Methodical Considerations and Resistance Evaluation against Fusarium graminearum and F. culmorum Head Blight in Wheat. Part 3. Susceptibility Window and Resistance Expression

Microorganisms 2020, 8(5), 627; https://doi.org/10.3390/microorganisms8050627
by Andrea György, Beata Tóth, Monika Varga and Akos Mesterhazy *
Reviewer 1: Anonymous
Reviewer 2: Anonymous
Microorganisms 2020, 8(5), 627; https://doi.org/10.3390/microorganisms8050627
Submission received: 17 March 2020 / Revised: 21 April 2020 / Accepted: 22 April 2020 / Published: 25 April 2020
(This article belongs to the Special Issue Fusarium: Mycotoxins, Taxonomy and Pathogenicity)

Round 1

Reviewer 1 Report

Dear Authors, 

The subject is very relevant. But manuscript has the following problems: 

  • need very series english editting
  • no clear objective
  • no meaningful scientific experimental design
  • poor in statstical analysis
  • unclear conclusion
  • very ambiogous, long and unclear sentences

Few examples: 

Page 1

Ln 10-12: need paraphrasing 

Ln 20-21: the sentence does not make sense. 

Ln 28-30: need paraphrasing 

Ln 32-33, 43-44: ambiguous sentence 

Page 3:

Ln 90-96: very har to understand 

Ln 105-112: it is a very messy paragraph which is hard to classify as objective or Method or introduction 

ettc.

Need major modification.

Author Response

Answer to Reviewer 1.

Thanks for the careful opinion. We screened the whole paper as in your table all chapters of the paper were mentioned to improve. The individual remarks were answered printed with tracks. We hope that corrections made correspond to your intentions. In the case you find definite problems, we are ready to answer them as good as possible.

Yours sincerely

 

Comments and Suggestions for Authors

Dear Authors, 

The subject is very relevant. But manuscript has the following problems: 

  • need very series english editting
  • I have the message from the Editors, that a proofreadin fod English will come, when the paper is so far that only this will be needed to accept it.
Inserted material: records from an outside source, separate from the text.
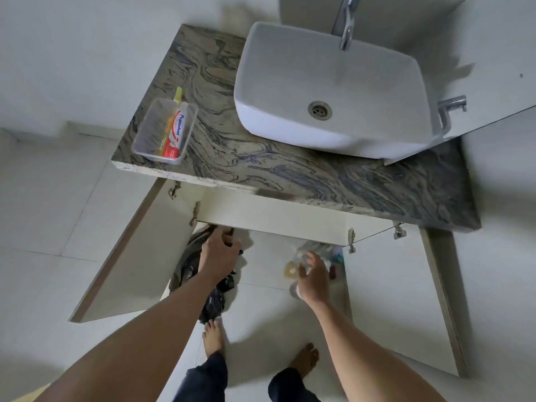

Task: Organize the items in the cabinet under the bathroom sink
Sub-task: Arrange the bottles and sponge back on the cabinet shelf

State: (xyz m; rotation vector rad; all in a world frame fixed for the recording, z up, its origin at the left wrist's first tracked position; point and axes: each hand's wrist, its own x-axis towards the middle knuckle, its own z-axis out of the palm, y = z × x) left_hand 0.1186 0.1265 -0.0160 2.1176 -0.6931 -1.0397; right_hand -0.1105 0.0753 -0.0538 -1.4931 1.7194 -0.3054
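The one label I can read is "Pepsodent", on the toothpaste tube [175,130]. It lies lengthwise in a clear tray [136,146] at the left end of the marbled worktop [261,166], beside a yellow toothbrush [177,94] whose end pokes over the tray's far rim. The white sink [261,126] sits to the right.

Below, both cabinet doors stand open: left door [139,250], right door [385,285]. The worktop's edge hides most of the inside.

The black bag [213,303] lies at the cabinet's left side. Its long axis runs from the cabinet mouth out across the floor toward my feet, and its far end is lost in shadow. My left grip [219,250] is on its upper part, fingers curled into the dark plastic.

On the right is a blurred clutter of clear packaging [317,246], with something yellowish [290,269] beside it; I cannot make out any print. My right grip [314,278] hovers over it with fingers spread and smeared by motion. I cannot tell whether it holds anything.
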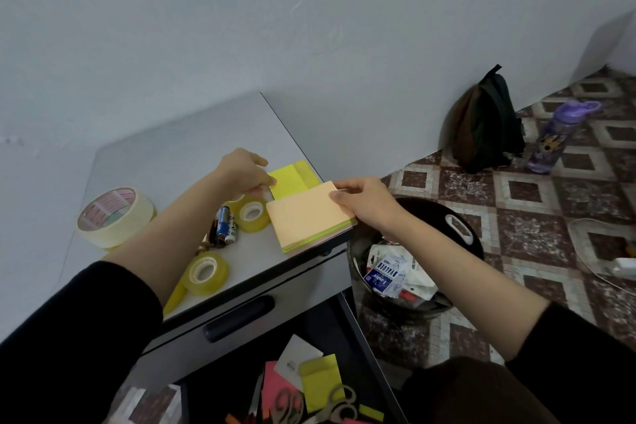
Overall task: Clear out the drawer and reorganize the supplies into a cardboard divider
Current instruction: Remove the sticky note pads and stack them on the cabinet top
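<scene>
On the grey cabinet top (172, 162), a peach sticky-note pad (306, 217) lies at the right edge, with green and pink layers under it. My right hand (364, 200) pinches its far right corner. My left hand (246, 170) pinches the near edge of a yellow sticky-note pad (289, 177) just behind the peach one. Below, the open drawer (361, 337) holds scissors (309, 404), yellow, pink and white paper notes and small items. No cardboard divider is in view.
Two clear tape rolls (253, 213) (206, 272), a wide masking tape roll (115, 215) and batteries (225, 225) lie on the cabinet top. A black bin (444, 217) with wrappers stands right of the cabinet. A backpack (485, 120) and purple bottle (557, 134) stand on the tiled floor.
</scene>
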`<state>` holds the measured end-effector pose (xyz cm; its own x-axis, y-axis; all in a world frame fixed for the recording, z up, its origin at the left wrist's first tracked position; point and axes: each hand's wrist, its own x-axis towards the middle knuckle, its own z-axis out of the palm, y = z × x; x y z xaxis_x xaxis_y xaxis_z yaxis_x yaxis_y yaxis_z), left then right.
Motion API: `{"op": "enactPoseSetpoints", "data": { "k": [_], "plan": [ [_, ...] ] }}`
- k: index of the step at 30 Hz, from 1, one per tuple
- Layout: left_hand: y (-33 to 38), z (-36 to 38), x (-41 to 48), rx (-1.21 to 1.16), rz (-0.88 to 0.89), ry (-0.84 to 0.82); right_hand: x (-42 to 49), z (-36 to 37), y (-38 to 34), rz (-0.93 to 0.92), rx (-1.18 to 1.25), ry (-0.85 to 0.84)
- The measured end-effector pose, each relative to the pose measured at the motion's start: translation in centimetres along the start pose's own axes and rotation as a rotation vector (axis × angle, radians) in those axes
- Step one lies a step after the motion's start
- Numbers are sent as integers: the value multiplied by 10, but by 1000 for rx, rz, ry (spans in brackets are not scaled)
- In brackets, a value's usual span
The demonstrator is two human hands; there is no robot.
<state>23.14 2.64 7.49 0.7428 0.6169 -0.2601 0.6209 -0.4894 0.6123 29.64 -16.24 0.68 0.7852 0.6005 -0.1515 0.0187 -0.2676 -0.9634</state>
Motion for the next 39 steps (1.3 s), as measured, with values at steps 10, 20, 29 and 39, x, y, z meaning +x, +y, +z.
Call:
{"op": "enactPoseSetpoints", "data": {
  "k": [10, 20, 29, 39],
  "plan": [
    [-15, -4, -75, -161, 259, 220, -44, -10, -23, -227, -171, 278],
    [-140, 77, -184, -371, 192, 251, -122, 49, 41, -220, -121, 191],
    [-271, 153, -240, -171, -236, 42, -149, 114, 149, 8, -484, -128],
    [-325, 191, -217, 282, -343, -623, -139, 133, 218, 234, -1068, -618]
  ]
}}
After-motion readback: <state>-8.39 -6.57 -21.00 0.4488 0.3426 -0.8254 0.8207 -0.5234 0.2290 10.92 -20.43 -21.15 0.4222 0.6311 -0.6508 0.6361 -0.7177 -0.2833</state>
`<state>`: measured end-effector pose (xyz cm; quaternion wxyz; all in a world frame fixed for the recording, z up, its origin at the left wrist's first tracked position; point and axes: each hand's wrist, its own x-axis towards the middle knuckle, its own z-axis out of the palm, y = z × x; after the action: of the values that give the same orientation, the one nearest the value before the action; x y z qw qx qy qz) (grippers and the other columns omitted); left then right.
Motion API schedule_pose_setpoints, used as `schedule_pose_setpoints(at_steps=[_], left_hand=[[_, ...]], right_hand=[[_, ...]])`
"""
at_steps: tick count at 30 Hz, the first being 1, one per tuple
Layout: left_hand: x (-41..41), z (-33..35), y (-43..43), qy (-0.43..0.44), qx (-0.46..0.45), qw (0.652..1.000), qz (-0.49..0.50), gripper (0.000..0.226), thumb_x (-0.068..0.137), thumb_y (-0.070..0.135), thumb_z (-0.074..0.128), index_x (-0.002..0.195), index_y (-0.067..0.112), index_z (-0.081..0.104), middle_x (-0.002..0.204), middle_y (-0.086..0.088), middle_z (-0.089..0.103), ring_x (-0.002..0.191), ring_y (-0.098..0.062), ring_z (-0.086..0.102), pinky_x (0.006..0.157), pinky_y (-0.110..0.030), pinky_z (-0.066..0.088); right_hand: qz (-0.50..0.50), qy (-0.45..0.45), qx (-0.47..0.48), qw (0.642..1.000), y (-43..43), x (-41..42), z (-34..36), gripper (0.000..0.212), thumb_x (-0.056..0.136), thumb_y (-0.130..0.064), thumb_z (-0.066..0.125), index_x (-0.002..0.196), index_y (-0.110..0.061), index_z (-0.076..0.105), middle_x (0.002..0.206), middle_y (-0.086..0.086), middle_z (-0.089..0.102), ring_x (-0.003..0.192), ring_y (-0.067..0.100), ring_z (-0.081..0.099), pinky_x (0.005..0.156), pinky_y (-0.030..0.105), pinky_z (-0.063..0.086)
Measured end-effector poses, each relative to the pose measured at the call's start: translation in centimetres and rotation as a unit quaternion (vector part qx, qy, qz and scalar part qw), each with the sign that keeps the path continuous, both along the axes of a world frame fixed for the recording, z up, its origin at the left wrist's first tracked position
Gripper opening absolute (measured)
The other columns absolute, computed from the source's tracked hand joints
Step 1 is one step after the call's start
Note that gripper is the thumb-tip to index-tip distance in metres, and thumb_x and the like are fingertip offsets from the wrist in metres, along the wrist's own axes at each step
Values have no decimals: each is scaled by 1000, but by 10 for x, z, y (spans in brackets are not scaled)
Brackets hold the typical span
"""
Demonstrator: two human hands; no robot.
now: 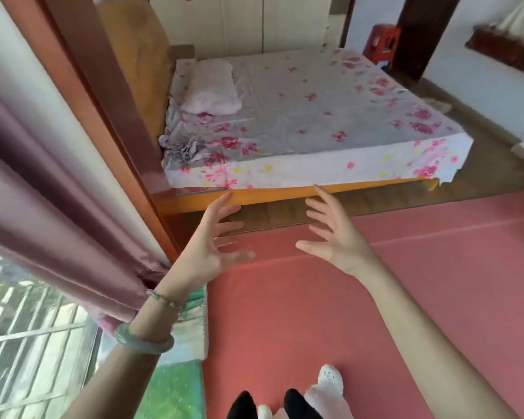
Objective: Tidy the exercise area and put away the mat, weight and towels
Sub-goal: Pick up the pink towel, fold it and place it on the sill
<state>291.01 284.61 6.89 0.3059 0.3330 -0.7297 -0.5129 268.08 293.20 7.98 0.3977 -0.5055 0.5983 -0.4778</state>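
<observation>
A pink exercise mat (405,297) lies flat on the floor in front of me, reaching to the right edge of the view. My left hand (212,240) and my right hand (330,234) hover above its far edge, palms facing each other, fingers spread, holding nothing. A green and white patterned cloth (191,334) lies along the mat's left side, partly hidden by my left forearm. A folded pink towel (212,86) rests on the bed near the headboard. No weight is in view.
A bed (315,116) with a floral sheet and an orange wooden frame stands just beyond the mat. A mauve curtain (58,192) hangs at the left beside a barred window (28,343). A red stool (384,43) stands behind the bed. My feet (284,400) are on the mat.
</observation>
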Motion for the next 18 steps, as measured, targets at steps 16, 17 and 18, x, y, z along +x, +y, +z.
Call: schedule_pose_setpoints(at_steps=[16, 17, 18], left_hand=[[-351, 9, 4, 17, -4, 982, -187, 99, 64, 23, 80, 145, 33, 23, 140, 9, 42, 120, -6, 52, 99, -34, 48], [-369, 9, 5, 18, -3, 980, -196, 99, 64, 23, 80, 145, 32, 23, 140, 9, 42, 120, -6, 52, 99, -34, 47], [-387, 9, 6, 18, -2, 978, -206, 99, 64, 22, 80, 145, 31, 23, 140, 8, 42, 120, -7, 52, 99, -35, 48]], right_hand=[[-216, 50, -18, 975, 91, -308, 7, 94, 73, -1, 77, 134, -50, 25, 138, -5, 43, 127, 4, 45, 96, 18, 44], [-225, 50, -18, 973, 95, -323, 7, 95, 72, -1, 77, 136, -47, 25, 138, -5, 43, 127, 5, 45, 94, 16, 44], [-234, 48, -17, 971, 98, -338, 6, 95, 72, -1, 77, 138, -45, 24, 138, -4, 43, 126, 6, 45, 92, 14, 44]])
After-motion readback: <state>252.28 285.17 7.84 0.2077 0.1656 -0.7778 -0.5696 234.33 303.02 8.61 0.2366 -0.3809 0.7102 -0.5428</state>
For this reason following this survay, the paper will be edited in this respect.
  • no clear objective
  • It is corrected
  • no meaningful scientific experimental design
  • It is corrected
  • poor in statstical analysis. To this I need some help, we made a correct four-way ANOVA . I see seldom such analyses printed. When you would suggest me a better one, I would do it additionally. When needed, I could send the statistical evaluations in detail for all traits.
  • It was added, the Materials and Methods were extended.
  • unclear conclusion
  • It was made.
  • very ambiogous, long and unclear sentences
  • The long sentenced were broken to shorter ones, in some cases part omitted, some word added. I hope, it will be much clearer.
  • We have extended the Materials and Methods with Inoculatin, DON analysis

Few examples: 

Page 1

Ln 10-12: need paraphrasing  Done

Ln 20-21: the sentence does not make sense. Done

Ln 28-30: need paraphrasing Done

Ln 32-33, 43-44: ambiguous sentence Done

Page 3:

Ln 90-96: very har to understand Done

Ln 105-112: it is a very messy paragraph which is hard to classify as objective or Method or introduction  Done

ettc.

Need major modification. It was done. Thanks.

Reviewer 2 Report

The study authored by Gyorgy et al, evaluated the suitability of disease index (DI), Fusarium damaged kernel rate (FDK) and deoxynivalenol (DON) as susceptibility window. They showed that the DI was not suitable to determine length of SW. They demonstrated that FDK and DON are relatively stable traits to asses SW. In addition, they also suggested that inoculation of more isolates can improved the reliability of the testing.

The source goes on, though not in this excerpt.